--- Records supplied ---
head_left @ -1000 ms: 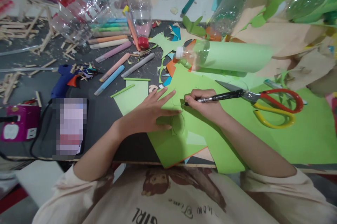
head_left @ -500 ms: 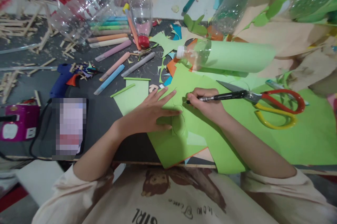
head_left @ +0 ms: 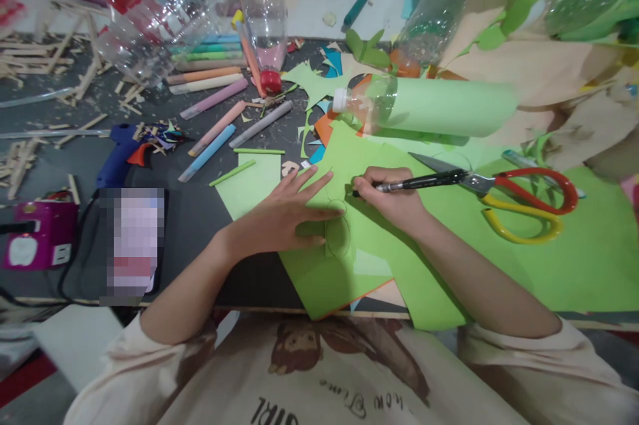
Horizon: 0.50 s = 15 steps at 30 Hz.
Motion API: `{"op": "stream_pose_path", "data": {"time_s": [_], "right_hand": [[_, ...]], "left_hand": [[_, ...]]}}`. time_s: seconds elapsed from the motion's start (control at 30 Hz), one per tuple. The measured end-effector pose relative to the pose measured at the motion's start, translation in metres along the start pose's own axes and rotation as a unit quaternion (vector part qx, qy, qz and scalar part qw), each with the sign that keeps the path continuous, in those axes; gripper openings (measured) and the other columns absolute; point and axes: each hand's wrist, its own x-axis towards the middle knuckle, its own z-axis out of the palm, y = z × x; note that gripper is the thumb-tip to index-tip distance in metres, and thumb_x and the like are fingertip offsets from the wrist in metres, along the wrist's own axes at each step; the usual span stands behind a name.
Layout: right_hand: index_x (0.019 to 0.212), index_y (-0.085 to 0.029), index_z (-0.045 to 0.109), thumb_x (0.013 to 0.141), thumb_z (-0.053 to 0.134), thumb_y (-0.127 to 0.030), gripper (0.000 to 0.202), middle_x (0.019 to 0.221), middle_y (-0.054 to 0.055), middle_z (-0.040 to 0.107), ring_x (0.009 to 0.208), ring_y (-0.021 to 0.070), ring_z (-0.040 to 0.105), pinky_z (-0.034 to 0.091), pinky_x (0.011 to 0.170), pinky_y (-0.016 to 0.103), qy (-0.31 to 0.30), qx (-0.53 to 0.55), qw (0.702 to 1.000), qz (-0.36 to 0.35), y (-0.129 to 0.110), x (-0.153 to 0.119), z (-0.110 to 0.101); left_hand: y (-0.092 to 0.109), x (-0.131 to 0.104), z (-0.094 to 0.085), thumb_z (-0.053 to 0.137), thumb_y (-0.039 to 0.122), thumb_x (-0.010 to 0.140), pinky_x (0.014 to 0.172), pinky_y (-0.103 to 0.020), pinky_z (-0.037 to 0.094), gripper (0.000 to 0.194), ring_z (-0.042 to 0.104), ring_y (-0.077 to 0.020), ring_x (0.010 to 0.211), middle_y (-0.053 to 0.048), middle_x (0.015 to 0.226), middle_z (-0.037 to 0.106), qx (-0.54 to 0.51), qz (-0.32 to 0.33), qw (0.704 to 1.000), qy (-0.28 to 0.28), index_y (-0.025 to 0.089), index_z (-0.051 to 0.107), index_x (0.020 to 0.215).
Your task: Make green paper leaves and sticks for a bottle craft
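My left hand (head_left: 287,215) lies flat with spread fingers on green paper (head_left: 309,285). Between its thumb and forefinger and my right hand, rounded outlines are drawn on the green sheet. My right hand (head_left: 392,195) is closed around a black pen (head_left: 429,180), its tip close to the paper. Just beyond the pen's rear end rest scissors (head_left: 479,184) with one red and one yellow handle. A bottle wrapped in pale green paper (head_left: 449,105) lies on its side behind my right hand. A light green sheet (head_left: 259,175) with two thin green rolls sits left of my fingers.
On the left are a blue glue gun (head_left: 120,152), a phone (head_left: 134,238) with a blurred screen, and a purple box (head_left: 42,235) with a cord. Several coloured markers (head_left: 214,92), wooden sticks (head_left: 30,55) and clear plastic bottles (head_left: 264,5) crowd the back. Paper scraps (head_left: 314,82) lie mid-table.
Both hands and the pen stay almost in place. The whole view has shifted very slightly; nothing was picked up or let go.
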Motion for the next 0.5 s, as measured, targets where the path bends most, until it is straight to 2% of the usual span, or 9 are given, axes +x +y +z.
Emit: {"op": "stream_pose_path", "data": {"time_s": [0.17, 0.27, 0.33, 0.5], "right_hand": [[0.050, -0.022, 0.048, 0.079, 0.062, -0.030, 0.033, 0.047, -0.003, 0.053, 0.044, 0.0110, 0.047, 0.035, 0.046, 0.026, 0.076, 0.055, 0.995, 0.045, 0.0025, 0.0022, 0.0002], [0.052, -0.022, 0.051, 0.079, 0.065, -0.034, 0.033, 0.050, -0.002, 0.058, 0.042, 0.0104, 0.048, 0.039, 0.045, 0.026, 0.086, 0.091, 0.990, 0.062, 0.0033, 0.0045, -0.0010], [0.052, -0.022, 0.051, 0.079, 0.067, -0.037, 0.035, 0.050, -0.002, 0.059, 0.041, 0.0099, 0.049, 0.040, 0.044, 0.025, 0.089, 0.099, 0.989, 0.061, 0.0033, 0.0057, -0.0016], [0.052, -0.021, 0.051, 0.078, 0.067, -0.038, 0.035, 0.048, -0.003, 0.059, 0.041, 0.0089, 0.049, 0.039, 0.043, 0.023, 0.093, 0.106, 0.988, 0.060, 0.0019, 0.0072, -0.0006]], "left_hand": [[0.0000, 0.0001, 0.0010, 0.059, 0.043, 0.093, 0.119, -0.069, 0.016, 0.043, 0.015, -0.0441, 0.153, -0.005, 0.166, 0.024, 0.029, 0.012, 0.999, 0.011, 0.036, 0.061, 0.135], [-0.0005, 0.0019, 0.0018, 0.054, 0.041, 0.096, 0.118, -0.073, 0.011, 0.038, 0.020, -0.0427, 0.152, -0.006, 0.163, 0.033, 0.072, 0.034, 0.997, 0.024, 0.034, 0.063, 0.133], [-0.0013, 0.0029, 0.0028, 0.051, 0.042, 0.098, 0.120, -0.071, 0.011, 0.038, 0.027, -0.0387, 0.150, -0.008, 0.161, 0.036, 0.098, 0.057, 0.993, 0.035, 0.032, 0.064, 0.132], [0.0019, 0.0016, 0.0065, 0.048, 0.057, 0.096, 0.123, -0.064, 0.011, 0.046, 0.037, -0.0327, 0.146, -0.008, 0.155, 0.046, 0.152, 0.114, 0.981, 0.050, 0.032, 0.064, 0.131]]}}
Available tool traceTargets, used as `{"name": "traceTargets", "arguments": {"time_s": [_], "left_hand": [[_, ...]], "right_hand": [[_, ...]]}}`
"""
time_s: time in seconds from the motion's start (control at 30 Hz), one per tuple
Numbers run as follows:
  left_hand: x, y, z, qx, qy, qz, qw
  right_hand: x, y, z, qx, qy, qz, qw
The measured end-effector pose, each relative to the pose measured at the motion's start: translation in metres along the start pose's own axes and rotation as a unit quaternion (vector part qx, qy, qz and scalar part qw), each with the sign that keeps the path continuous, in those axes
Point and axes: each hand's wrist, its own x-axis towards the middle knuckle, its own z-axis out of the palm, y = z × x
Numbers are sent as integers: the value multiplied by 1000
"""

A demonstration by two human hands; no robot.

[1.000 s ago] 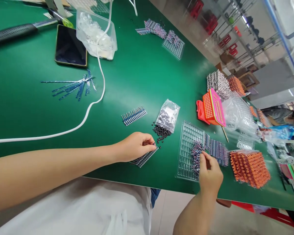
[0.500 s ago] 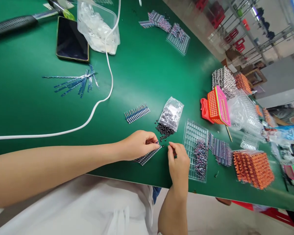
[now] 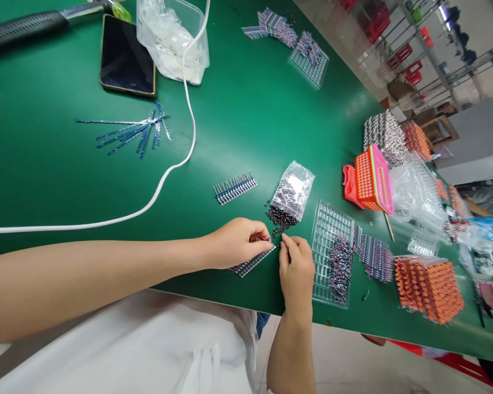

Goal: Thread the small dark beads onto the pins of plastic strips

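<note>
My left hand (image 3: pixel 237 244) is closed, thumb and fingers pinching the upper end of a dark strip of small wired parts (image 3: pixel 251 266). Thin reddish wires show in its curled fingers. Close on the right, my right hand (image 3: pixel 297 269) has thumb and forefinger pressed together near the strip's tip; what they hold, if anything, is too small to make out. Just above the fingertips, small black beads (image 3: pixel 281 218) spill from a clear plastic bag (image 3: pixel 294 189). A row of similar wired parts (image 3: pixel 235 189) lies up and to the left.
Right of my hand is a clear tray (image 3: pixel 322 246) with loose wired parts, then orange stacked parts (image 3: pixel 429 287) and a pink-orange basket (image 3: pixel 372 178). A white cable (image 3: pixel 164 178) crosses the left, near blue strips (image 3: pixel 142 131), a phone (image 3: pixel 127 57), a tub (image 3: pixel 197 54) and a hammer (image 3: pixel 24 33).
My right hand has moved slightly up and left, bringing its fingertips nearer the beads and the strip's tip. My left hand keeps its grip. The whole view has shifted a little.
</note>
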Motion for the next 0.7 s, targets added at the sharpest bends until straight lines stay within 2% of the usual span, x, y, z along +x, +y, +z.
{"name": "traceTargets", "arguments": {"time_s": [0.37, 0.5, 0.6, 0.7], "left_hand": [[-1, -1, 0, -1, -6, -6, 1000], [-2, -2, 1, 2, -6, -2, 1000], [-3, 0, 1, -1, -10, 8, 1000], [-7, 4, 1, -42, -25, 17, 999]], "right_hand": [[10, 0, 1, 31, -22, 46, 998], [11, -2, 0, 37, -15, 91, 995], [6, -8, -9, 125, 10, 150, 981], [-1, -18, -19, 266, 29, 197, 943]]}}
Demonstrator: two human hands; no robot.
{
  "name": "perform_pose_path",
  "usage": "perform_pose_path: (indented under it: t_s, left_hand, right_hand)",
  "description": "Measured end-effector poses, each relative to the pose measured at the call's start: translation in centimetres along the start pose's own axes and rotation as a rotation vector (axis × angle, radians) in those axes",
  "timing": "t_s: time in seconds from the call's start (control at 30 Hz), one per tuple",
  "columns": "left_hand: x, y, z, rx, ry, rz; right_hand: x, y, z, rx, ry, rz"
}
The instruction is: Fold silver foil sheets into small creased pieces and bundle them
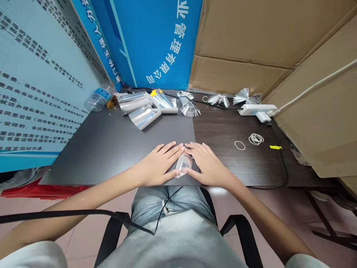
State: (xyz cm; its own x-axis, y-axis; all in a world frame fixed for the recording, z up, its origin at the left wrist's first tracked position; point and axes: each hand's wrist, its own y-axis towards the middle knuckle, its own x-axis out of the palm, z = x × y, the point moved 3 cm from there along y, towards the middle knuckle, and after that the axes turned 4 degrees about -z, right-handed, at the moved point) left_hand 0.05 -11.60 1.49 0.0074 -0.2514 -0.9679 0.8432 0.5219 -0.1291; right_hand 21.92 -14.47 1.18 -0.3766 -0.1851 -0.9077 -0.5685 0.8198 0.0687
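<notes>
A small piece of silver foil (183,164) lies near the front edge of the desk, between my two hands. My left hand (159,163) rests flat with its fingers spread, thumb and fingertips touching the foil's left side. From the other side my right hand (208,163) reaches in, fingers stretched out over the foil's right part and covering some of it. The foil seems creased or folded along its length; its far end is partly hidden under my fingertips.
Curled silver foil sheets (145,115) lie at the back left beside a plastic bottle (97,97). Fringed foil bundles (190,108) and a white power strip (258,109) stand along the back. Rubber bands (256,139) and yellow tape (275,147) lie at right.
</notes>
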Motion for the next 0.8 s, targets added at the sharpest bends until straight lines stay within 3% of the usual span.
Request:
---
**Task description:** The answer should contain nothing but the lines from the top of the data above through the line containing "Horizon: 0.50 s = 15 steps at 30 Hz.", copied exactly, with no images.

**Answer to this problem:**
head_left @ -1000 ms: 
head_left @ -500 ms: 
head_left @ +0 ms: 
Horizon: 0.50 s = 15 steps at 30 Hz.

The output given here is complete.